• **Task requirements**:
How many lines of the data include the string "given"? State that number alone.

Records from a data collection:
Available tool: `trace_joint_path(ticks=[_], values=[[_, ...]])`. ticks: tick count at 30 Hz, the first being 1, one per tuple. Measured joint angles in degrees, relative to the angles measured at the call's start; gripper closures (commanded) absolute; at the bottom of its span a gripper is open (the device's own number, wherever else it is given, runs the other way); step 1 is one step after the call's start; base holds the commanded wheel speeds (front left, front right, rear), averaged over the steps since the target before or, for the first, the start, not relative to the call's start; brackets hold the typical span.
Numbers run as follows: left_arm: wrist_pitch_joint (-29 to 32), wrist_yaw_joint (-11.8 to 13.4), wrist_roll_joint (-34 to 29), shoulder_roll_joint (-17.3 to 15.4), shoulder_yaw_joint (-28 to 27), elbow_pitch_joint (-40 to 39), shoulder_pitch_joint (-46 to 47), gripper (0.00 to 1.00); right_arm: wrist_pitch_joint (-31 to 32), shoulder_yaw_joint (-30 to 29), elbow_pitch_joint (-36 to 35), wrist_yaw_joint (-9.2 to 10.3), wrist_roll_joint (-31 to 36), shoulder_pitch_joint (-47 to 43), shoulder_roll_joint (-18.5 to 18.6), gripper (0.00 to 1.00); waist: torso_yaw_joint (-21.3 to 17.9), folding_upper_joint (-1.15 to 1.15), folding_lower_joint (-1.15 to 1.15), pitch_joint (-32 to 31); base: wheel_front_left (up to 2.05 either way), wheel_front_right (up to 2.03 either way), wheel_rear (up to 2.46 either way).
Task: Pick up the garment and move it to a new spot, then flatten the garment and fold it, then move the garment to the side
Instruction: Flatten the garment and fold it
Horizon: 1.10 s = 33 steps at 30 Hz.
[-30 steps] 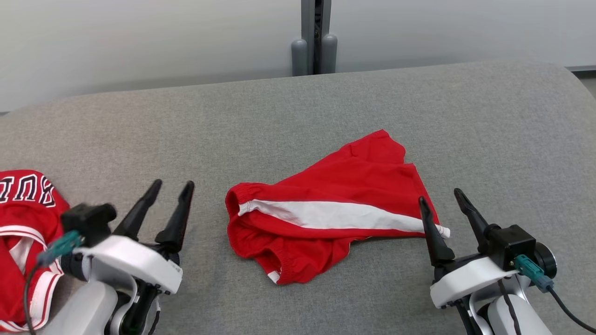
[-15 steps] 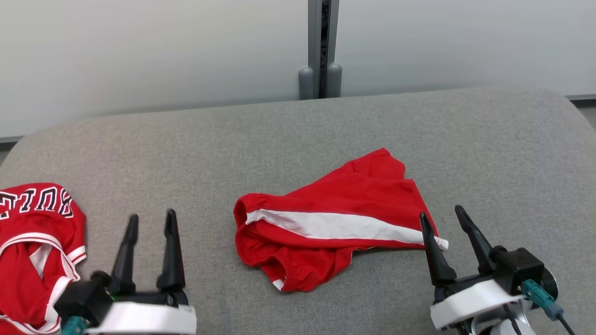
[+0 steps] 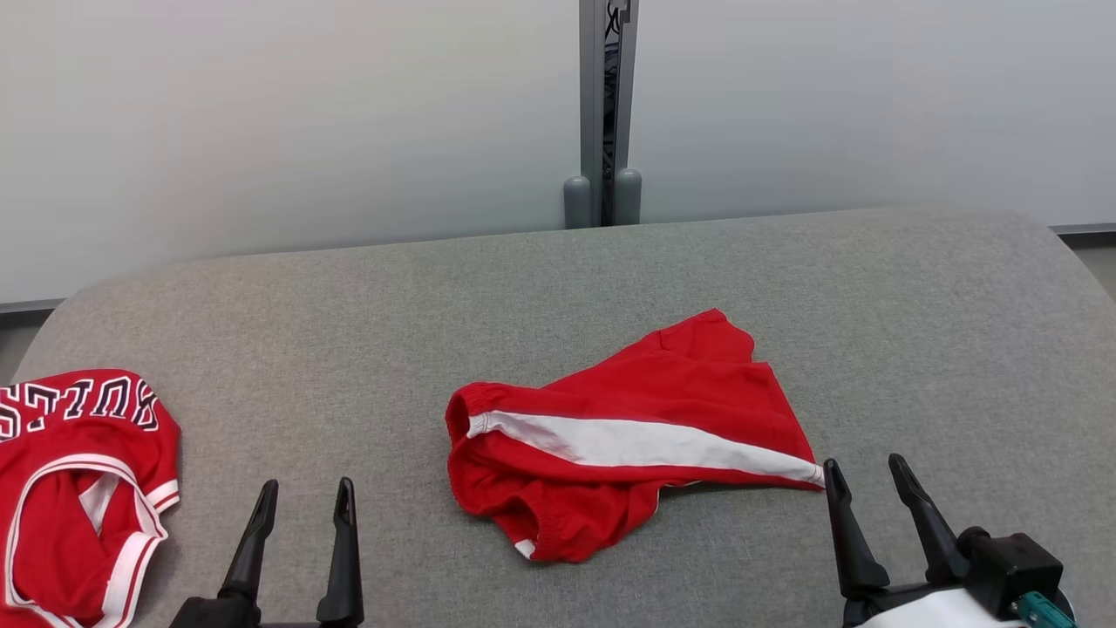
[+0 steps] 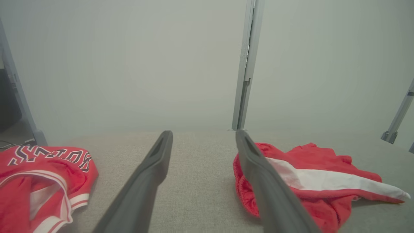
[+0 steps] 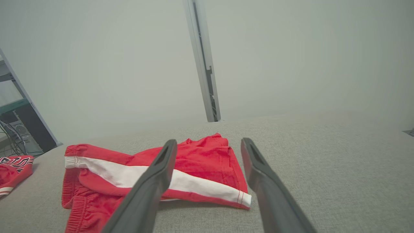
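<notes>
Flanking the rumpled red shorts [image 3: 628,436], left tool [image 3: 308,482] and right tool [image 3: 861,460] gape.

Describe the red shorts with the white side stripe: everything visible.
The red shorts with a white side stripe look like soft fabric, gathered elastic waistband toward the robot's left, stripe running to the hem corner on the right. They lie crumpled and unflattened midway across the grey fabric surface, resting on it alone. The open right gripper sits beside the hem corner, apparently not touching.
</notes>
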<state>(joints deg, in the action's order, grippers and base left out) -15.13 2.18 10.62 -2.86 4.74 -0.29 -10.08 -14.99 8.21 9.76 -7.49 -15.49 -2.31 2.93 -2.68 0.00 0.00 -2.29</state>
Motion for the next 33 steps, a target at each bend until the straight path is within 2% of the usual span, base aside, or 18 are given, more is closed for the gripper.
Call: trace_joint_path(ticks=[4,23,29,33], values=[[0.00,0.67,-0.07,0.01,0.26,-0.10,-0.30,0.00,0.00,0.07,-0.02,0.00,0.59,-0.34,-0.02,0.00,-0.27,0.00,0.00,-0.01,0.00,0.00,0.00],[0.00,0.90,-0.42,0.04,2.09,1.51,-0.21,0.00,0.00,1.66,0.70,0.00,1.99,1.10,0.62,0.00,-0.91,0.00,0.00,0.56,0.00,0.00,0.00],[0.00,-0.31,-0.25,0.01,3.38,3.37,1.07,0.00,0.00,1.66,0.70,0.00,1.99,1.22,0.76,0.00,-1.18,0.00,0.00,1.29,0.00,0.00,0.00],[-0.01,-3.02,-0.56,0.05,5.41,6.14,4.09,0.00,0.00,2.10,0.78,0.00,1.98,1.83,0.75,0.00,-1.44,0.00,0.00,2.02,0.00,0.00,0.00]])
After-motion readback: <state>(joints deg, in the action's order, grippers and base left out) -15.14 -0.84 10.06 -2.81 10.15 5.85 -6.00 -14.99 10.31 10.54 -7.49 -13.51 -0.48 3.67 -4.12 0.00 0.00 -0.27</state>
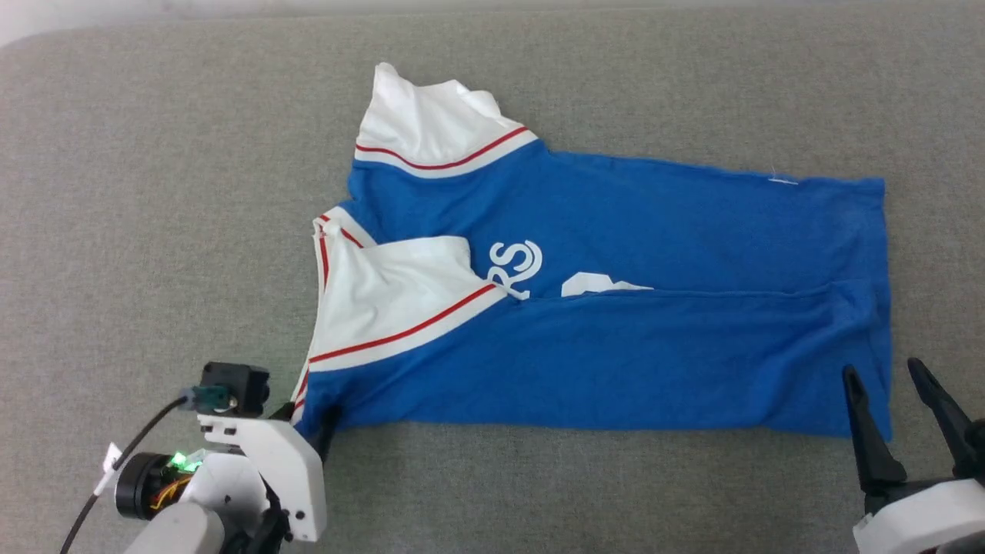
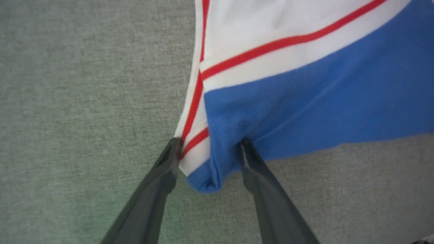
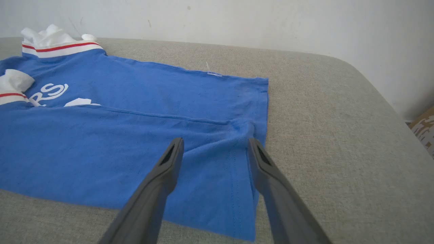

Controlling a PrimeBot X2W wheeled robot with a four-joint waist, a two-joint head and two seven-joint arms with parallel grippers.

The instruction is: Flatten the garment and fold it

• **Answer**:
2